| REQUIREMENT |
Where a line in the listing contains the string "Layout", copy that line out.
--
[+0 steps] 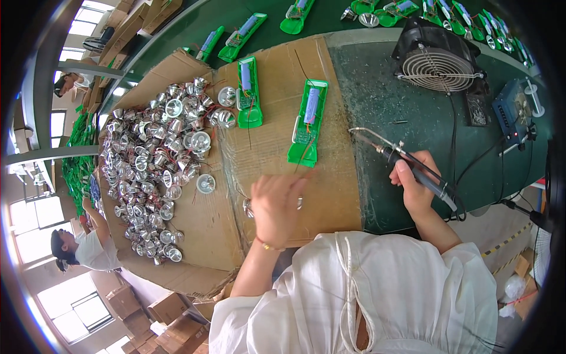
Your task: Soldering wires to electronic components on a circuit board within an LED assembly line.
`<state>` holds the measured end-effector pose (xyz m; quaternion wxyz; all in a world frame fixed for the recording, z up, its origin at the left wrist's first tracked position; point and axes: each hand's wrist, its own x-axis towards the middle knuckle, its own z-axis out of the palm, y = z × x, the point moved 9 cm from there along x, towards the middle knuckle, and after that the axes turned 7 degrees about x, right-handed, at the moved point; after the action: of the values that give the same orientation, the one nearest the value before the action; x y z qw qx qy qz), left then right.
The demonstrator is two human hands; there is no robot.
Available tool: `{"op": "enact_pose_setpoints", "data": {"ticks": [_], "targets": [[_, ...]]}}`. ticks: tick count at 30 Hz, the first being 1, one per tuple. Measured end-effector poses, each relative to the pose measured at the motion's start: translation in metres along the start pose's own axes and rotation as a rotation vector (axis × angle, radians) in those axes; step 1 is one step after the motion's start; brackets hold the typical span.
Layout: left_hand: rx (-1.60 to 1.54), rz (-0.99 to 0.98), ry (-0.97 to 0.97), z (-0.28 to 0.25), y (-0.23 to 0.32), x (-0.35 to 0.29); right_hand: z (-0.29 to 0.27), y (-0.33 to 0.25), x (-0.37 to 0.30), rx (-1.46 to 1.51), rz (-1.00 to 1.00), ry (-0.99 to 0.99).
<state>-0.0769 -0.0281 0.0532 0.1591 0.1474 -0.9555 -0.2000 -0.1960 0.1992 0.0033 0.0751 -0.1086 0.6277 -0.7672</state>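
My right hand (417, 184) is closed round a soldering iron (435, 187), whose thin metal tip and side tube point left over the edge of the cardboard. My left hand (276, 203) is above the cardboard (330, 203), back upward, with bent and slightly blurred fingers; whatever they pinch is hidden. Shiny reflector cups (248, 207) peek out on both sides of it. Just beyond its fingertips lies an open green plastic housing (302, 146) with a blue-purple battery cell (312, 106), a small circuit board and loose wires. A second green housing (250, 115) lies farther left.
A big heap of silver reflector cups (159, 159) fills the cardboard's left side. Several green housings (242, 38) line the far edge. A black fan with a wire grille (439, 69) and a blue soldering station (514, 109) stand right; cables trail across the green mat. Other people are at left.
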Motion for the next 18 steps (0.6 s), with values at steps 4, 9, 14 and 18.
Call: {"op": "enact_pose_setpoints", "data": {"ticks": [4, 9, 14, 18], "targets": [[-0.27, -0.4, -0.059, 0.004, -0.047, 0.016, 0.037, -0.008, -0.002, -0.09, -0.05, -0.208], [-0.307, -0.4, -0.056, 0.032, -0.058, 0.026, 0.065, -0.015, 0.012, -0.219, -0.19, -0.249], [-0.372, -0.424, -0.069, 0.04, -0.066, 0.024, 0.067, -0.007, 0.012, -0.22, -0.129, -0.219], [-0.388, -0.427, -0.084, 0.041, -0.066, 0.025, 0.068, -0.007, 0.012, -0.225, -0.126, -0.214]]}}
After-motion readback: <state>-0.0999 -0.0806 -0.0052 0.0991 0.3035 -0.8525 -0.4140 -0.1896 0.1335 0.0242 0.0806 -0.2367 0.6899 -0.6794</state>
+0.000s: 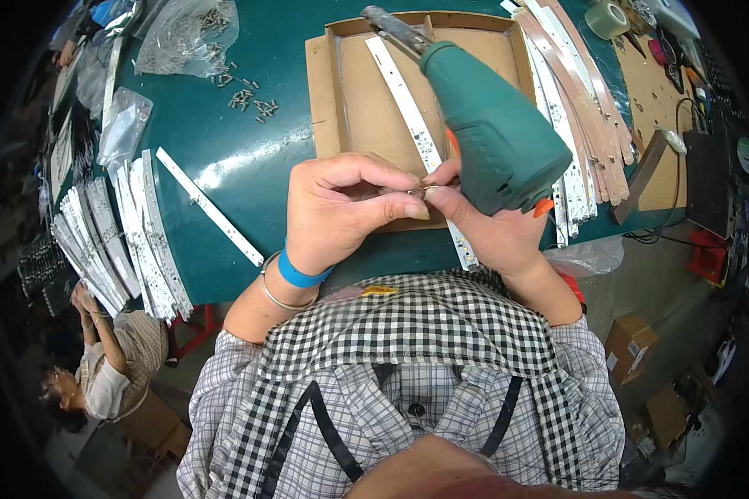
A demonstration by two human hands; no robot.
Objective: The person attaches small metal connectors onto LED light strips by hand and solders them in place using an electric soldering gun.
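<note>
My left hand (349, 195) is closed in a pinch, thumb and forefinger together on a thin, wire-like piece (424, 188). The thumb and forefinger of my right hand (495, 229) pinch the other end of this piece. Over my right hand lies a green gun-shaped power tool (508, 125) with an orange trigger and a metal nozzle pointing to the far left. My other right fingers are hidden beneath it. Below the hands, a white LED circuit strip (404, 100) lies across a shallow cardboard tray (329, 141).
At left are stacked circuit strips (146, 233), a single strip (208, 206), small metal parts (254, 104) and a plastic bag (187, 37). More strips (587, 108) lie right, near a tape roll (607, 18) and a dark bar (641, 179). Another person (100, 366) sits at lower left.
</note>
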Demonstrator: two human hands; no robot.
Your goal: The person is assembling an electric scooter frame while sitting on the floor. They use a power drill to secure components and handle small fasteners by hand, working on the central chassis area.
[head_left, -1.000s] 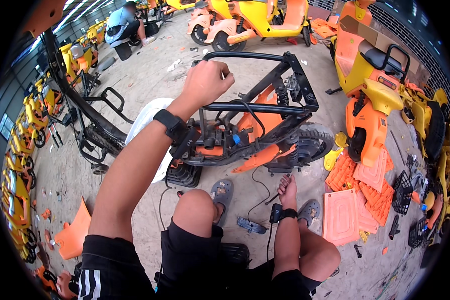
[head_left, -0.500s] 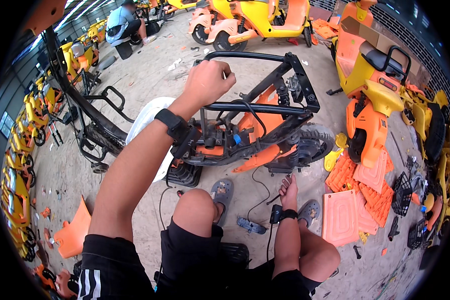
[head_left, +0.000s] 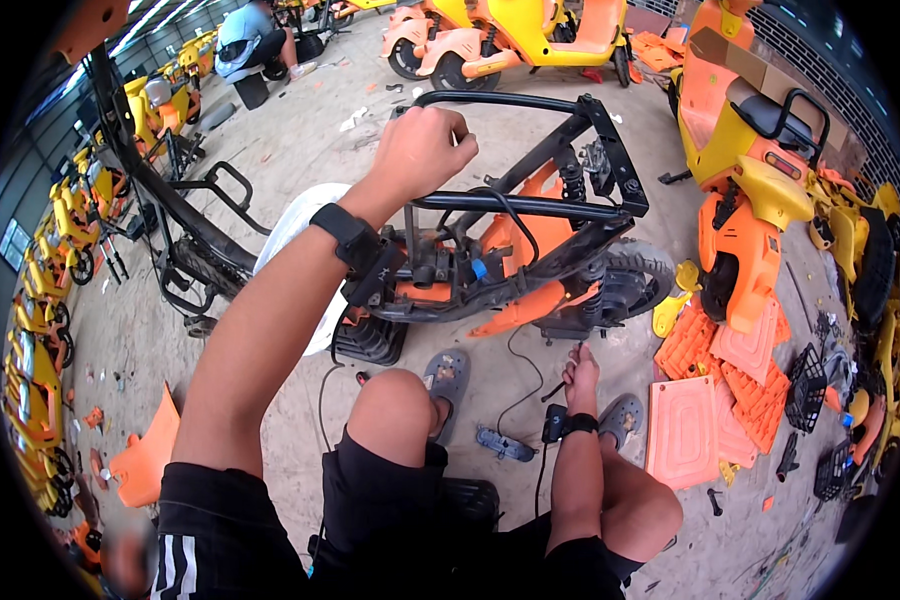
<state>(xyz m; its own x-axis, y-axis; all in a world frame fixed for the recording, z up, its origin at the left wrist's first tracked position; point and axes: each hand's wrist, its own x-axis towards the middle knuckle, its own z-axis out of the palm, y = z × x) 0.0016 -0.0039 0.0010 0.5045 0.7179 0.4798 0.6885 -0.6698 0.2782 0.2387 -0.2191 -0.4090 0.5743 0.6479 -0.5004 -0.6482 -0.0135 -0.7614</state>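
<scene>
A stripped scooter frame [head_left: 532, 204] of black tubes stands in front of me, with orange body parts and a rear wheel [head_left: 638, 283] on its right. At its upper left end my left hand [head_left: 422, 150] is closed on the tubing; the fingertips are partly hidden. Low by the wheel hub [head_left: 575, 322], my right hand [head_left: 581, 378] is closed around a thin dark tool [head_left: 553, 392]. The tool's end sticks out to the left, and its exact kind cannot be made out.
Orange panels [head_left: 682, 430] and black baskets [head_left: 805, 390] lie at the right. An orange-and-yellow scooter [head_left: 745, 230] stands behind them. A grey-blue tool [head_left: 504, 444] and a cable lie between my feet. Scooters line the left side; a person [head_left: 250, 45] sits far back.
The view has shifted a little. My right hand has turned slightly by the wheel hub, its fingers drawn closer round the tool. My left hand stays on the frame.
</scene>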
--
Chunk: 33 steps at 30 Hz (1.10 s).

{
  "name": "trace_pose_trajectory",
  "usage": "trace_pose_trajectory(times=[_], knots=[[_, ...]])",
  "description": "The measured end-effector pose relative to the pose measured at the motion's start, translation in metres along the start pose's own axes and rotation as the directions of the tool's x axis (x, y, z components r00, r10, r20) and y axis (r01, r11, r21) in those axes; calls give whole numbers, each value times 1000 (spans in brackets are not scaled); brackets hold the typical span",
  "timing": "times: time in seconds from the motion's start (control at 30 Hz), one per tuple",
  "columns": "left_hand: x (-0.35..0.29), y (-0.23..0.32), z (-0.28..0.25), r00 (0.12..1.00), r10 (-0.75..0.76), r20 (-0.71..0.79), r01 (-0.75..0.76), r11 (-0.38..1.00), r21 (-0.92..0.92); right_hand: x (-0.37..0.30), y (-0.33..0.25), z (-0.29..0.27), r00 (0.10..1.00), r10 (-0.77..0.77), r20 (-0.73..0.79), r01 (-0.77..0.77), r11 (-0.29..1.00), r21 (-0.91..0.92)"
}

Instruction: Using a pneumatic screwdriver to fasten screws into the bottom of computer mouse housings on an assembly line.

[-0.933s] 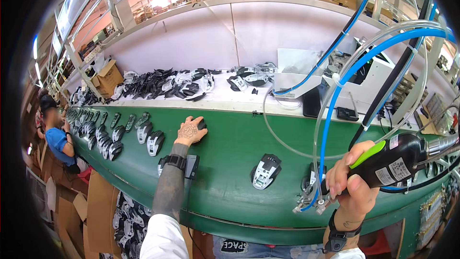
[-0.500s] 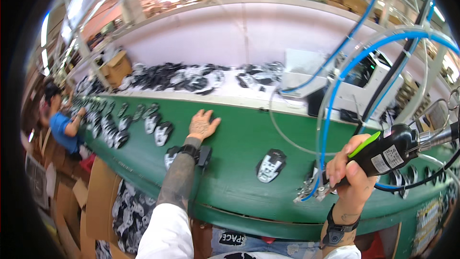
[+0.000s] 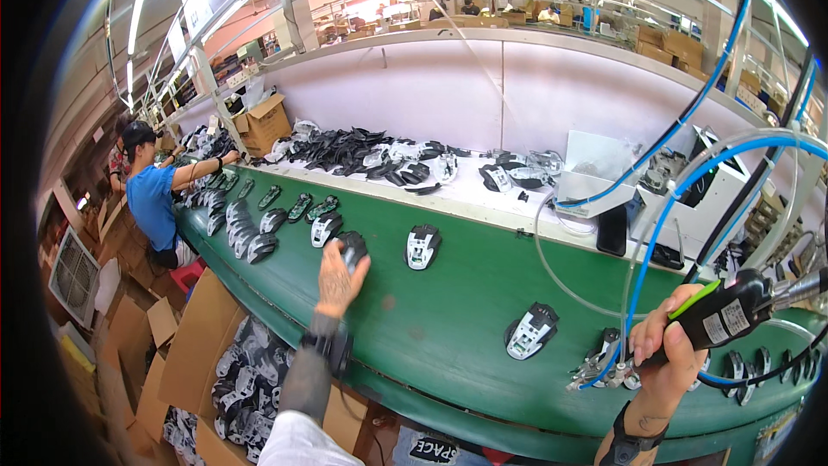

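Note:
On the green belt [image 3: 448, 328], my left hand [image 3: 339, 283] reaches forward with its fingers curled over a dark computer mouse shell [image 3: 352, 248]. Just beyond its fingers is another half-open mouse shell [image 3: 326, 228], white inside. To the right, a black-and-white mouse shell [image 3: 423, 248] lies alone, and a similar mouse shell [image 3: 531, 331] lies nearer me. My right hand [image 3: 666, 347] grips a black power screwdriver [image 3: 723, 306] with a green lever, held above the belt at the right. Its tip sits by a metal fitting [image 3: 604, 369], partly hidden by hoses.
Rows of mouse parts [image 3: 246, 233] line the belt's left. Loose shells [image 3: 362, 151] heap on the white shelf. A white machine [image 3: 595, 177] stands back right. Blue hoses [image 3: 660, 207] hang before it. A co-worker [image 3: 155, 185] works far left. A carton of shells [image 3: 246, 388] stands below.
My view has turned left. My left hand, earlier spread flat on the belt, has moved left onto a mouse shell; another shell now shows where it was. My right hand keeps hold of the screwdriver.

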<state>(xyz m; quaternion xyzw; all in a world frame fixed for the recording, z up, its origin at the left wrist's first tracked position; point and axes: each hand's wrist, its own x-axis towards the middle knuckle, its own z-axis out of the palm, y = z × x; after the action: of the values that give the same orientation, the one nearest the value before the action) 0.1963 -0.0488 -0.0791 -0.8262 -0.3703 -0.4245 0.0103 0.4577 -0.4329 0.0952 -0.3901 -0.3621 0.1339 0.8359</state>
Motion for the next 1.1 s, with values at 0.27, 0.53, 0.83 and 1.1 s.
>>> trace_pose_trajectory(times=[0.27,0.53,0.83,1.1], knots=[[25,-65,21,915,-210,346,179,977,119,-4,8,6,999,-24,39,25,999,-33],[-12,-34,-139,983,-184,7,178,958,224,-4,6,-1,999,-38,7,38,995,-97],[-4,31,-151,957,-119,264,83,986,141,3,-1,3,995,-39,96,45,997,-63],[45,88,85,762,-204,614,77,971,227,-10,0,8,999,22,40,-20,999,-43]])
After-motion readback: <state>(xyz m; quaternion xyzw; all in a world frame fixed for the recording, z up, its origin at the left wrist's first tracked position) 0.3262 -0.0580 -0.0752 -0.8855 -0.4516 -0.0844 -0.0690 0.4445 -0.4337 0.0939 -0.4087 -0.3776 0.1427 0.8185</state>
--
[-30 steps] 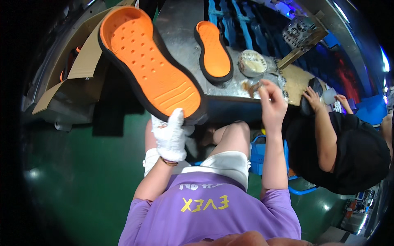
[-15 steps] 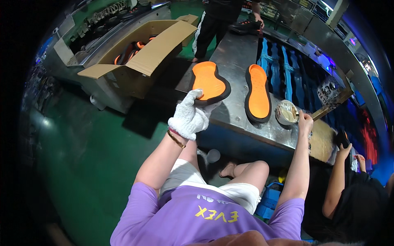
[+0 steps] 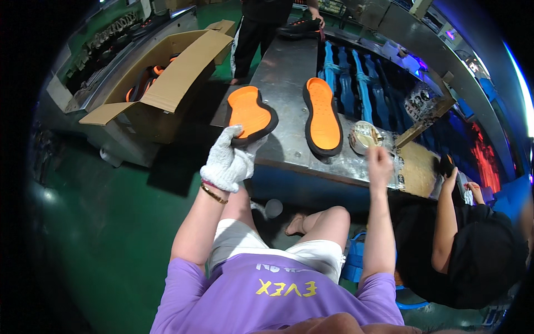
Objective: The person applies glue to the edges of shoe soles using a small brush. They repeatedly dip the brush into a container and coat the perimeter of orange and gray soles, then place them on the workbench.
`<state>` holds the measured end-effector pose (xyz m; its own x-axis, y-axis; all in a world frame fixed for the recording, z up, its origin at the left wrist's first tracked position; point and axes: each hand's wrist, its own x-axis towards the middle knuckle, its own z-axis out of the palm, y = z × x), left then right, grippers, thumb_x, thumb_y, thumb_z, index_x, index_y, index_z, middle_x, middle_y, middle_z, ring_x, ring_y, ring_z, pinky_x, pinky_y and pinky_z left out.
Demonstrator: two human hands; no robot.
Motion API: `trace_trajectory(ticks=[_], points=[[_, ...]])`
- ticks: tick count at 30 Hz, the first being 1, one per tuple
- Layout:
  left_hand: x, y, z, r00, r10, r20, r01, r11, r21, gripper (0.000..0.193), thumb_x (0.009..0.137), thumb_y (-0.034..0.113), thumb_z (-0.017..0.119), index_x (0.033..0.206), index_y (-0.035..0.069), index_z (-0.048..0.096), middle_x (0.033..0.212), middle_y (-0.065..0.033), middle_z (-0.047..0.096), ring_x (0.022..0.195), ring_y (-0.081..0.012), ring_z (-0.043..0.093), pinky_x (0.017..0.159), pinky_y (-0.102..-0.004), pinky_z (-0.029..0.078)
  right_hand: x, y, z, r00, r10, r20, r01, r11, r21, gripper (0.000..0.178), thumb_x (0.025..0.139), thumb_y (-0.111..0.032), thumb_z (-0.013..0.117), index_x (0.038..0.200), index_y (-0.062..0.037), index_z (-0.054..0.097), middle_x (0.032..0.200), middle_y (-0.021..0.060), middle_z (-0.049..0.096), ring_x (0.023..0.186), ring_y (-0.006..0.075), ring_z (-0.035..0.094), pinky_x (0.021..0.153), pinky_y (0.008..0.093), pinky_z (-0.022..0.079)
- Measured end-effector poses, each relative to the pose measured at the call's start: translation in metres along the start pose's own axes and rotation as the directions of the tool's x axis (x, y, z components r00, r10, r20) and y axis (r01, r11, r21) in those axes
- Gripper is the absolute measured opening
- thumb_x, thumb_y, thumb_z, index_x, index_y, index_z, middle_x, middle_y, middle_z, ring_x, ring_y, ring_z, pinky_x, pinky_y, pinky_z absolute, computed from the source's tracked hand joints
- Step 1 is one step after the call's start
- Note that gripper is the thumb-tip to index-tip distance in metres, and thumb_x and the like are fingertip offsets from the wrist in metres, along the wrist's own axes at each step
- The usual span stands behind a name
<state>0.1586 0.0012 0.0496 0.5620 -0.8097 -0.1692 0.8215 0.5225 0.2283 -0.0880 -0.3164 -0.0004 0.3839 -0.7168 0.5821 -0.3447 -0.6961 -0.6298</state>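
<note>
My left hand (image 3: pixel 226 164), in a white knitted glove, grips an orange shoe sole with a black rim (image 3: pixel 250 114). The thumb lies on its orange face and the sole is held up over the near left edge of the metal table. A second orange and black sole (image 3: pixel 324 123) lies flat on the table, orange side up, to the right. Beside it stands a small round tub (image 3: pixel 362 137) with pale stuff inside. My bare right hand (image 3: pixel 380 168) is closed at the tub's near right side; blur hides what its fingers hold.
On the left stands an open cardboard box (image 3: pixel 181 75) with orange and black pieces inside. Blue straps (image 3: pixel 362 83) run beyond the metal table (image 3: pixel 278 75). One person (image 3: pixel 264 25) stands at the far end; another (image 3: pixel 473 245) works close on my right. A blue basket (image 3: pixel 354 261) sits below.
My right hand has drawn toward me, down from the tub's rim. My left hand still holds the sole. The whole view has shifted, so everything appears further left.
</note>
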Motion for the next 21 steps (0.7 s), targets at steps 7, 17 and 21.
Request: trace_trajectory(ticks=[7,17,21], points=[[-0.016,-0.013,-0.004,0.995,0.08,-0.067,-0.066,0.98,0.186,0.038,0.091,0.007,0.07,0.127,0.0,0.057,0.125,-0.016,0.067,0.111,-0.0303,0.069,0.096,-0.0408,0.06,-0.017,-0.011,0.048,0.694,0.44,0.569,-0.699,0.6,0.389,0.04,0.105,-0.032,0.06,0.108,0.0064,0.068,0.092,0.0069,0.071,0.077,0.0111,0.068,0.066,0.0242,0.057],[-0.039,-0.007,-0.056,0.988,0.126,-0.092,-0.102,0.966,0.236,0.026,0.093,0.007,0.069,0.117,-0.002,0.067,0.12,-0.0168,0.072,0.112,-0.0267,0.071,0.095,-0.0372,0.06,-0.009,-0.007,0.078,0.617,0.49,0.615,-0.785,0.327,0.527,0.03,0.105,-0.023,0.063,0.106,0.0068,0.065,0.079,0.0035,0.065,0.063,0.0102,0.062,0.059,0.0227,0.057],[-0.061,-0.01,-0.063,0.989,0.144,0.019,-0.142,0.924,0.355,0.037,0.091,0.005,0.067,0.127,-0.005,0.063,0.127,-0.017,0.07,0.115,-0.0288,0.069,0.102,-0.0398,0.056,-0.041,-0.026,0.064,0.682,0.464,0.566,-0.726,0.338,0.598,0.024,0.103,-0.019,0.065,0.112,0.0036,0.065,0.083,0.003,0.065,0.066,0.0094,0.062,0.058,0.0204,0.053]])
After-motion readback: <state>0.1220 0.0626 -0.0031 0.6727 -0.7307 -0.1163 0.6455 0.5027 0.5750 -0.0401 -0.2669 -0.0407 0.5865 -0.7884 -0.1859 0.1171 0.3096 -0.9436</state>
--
| TASK SOLUTION |
Layout: left_hand: rx (-1.60 to 1.54), rz (-0.99 to 0.98), ry (-0.97 to 0.97), z (-0.28 to 0.25), y (-0.23 to 0.32), x (-0.35 to 0.29); right_hand: z (-0.29 to 0.27), y (-0.33 to 0.25), x (-0.37 to 0.30), rx (-1.46 to 1.51), rz (-1.00 to 1.00), ry (-0.99 to 0.99).
- Layout:

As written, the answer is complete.